Kritik zu Der Sohn des Mullahs
Beklemmende Dokumentation über den ermordeten iranischen Dissidenten Ruhollah Zam, die viele Fragen aufwirft
Als der aus dem Iran geflohene und in Paris im Exil lebende Journalist Ruhollah Zam mit einer List in den Irak gelockt, von dort in den Iran entführt und nach einem Schauprozess im Dezember 2020 hingerichtet wurde, löste das international Empörung und scharfe Kritik aus. Seit 2018 hatte ihn die iranisch-schwedische Filmemacherin Nahid Persson Sarvestani begleitet und aus ihrem Material eine berührende und in vielerlei Hinsicht verstörende Dokumentation geschaffen.
Persson Sarvestani reist 2019 nach Paris, von französischen Sicherheitskräften wird sie zu Zam und seiner Familie gebracht, die an einem geheimen Ort lebt. Er gibt der Filmemacherin dennoch bereitwillig Auskunft, lässt sie an seinem Alltag und dem seiner Familie teilhaben.
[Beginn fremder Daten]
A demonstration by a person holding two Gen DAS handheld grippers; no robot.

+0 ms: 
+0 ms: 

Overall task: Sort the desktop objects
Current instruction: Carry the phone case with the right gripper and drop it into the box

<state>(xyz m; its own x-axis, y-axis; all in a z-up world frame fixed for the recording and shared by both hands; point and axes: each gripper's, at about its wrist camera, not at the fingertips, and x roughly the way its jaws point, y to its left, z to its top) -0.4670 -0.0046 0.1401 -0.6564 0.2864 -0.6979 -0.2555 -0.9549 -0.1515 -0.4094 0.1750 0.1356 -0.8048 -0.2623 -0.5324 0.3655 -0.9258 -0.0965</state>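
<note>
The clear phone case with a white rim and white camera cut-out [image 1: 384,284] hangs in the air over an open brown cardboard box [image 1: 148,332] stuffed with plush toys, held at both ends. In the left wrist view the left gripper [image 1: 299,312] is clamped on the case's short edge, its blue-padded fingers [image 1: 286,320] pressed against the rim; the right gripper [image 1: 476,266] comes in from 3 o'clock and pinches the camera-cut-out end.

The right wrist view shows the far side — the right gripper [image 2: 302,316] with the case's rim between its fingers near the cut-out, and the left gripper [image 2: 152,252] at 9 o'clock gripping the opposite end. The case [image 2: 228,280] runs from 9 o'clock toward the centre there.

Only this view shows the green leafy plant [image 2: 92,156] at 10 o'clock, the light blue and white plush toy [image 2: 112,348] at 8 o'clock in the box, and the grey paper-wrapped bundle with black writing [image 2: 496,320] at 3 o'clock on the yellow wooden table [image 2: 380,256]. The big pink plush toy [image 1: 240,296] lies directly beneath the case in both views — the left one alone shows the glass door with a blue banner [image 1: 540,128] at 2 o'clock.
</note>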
Der besteht vor allem aus zahlreichen Telefonaten, die er mit seinen Informanten auf der ganzen Welt führt, aus Nachrichtenbeiträgen für seinen Nachrichtenblog AmadNews, die er aus einem kleinen Pariser Zimmer in die ganze Welt sendet. Er, der einst privilegiert als Sohn eines Mullahs im Iran aufwuchs, will die Korruption in seiner Heimat, die Verlogenheit der iranischen Elite und die Machenschaften des Unrechtsstaats aufdecken. Er wird ihm gefährlich.
Persson Sarvestani scheint der Familie sehr nahezukommen, sitzt mit ihr beim Essen, spielt mit der kleinen Tochter, redet vertraut mit der älteren Niaz. Sie wird später selbst zu einer wichtigen Figur der Protestbewegung »Frauen, Leben, Freiheit«. Sarvestani spricht auch mit Informanten, mal über das Handy, wenn die Kameras auf beiden Seiten ausbleiben, mal trifft sie sie persönlich. Sie befragt Zam und seine Frau, die eine befremdliche Unbeschwertheit an den Tag legen. Vielleicht ist es auch Zynismus oder eine Überlebensstrategie. Was wie eine sachliche Dokumentation beginnt, entwickelt sich zu einem verstörenden Agententhriller, in dem keiner mehr weiß, wem er trauen kann, woher die Informationen kommen. Wer Freund und Feind ist, welche Nachrichten und Bilder vom Regime manipuliert sind.
Doch genau darin liegt auch eine Schwäche des Films. Ruhollah Zam nutzt selbst Falschinformationen, um den Iran zu täuschen, damit »sich die Unterdrücker unwohl fühlen«, er lässt sich mit Mächtigen ein, um Geld für einen eigenen Fernsehsender zu generieren. Auch warum er die Filmemacherin in seine Wohnung lässt, sie seine Kinder ungepixelt zeigen darf, ein langer Schwenk über den gegenüberliegenden Straßenzug erlaubt, der eine klare Verortung seines Verstecks ermöglicht, irritiert. Sarvestani selbst hält ihre Quellen geheim: Gestochen scharfe Bilder aus dem Gerichtssaal, aus Zams Gefängniszelle und dem Auto, mit dem er entführt wurde, machen zumindest stutzig. TV-Sender-Logos sind gepixelt oder lassen sich nur schwer nachrecherchieren. Einige ihrer Szenen wirken arg inszeniert.
Über den Terror, der vom Iran ausgeht, bestehen keine Zweifel, über den Mut der Dissidenten und der Bedeutung ihres unermüdlichen Kampfes gegen das Regime auch nicht – doch diese Dokumentation hinterlässt ein beklemmendes Gefühl – auf gleich mehreren Ebenen.